TASK TO COMPLETE -> When you copy the data that follows, reproduce every word exactly and leave out the images.

DATASET CONTENT ->
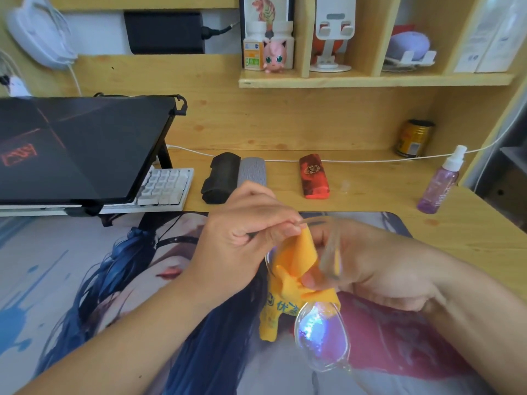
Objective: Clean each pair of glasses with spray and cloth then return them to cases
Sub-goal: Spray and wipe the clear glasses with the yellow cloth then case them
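Our left hand (242,235) pinches the glasses (322,334); our right hand (368,269) rubs a lens with the cloth (288,280); the other lens likely follows.

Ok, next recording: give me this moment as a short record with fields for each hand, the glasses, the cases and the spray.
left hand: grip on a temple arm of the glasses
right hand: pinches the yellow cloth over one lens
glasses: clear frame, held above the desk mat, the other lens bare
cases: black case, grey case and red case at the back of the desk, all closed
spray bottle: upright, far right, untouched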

YOUR SOLUTION ->
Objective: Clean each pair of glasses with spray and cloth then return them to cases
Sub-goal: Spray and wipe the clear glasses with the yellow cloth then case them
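Our left hand (242,235) pinches the glasses (322,334); our right hand (368,269) rubs a lens with the cloth (288,280); the other lens likely follows.

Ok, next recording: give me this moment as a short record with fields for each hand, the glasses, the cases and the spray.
left hand: grip on a temple arm of the glasses
right hand: pinches the yellow cloth over one lens
glasses: clear frame, held above the desk mat, the other lens bare
cases: black case, grey case and red case at the back of the desk, all closed
spray bottle: upright, far right, untouched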

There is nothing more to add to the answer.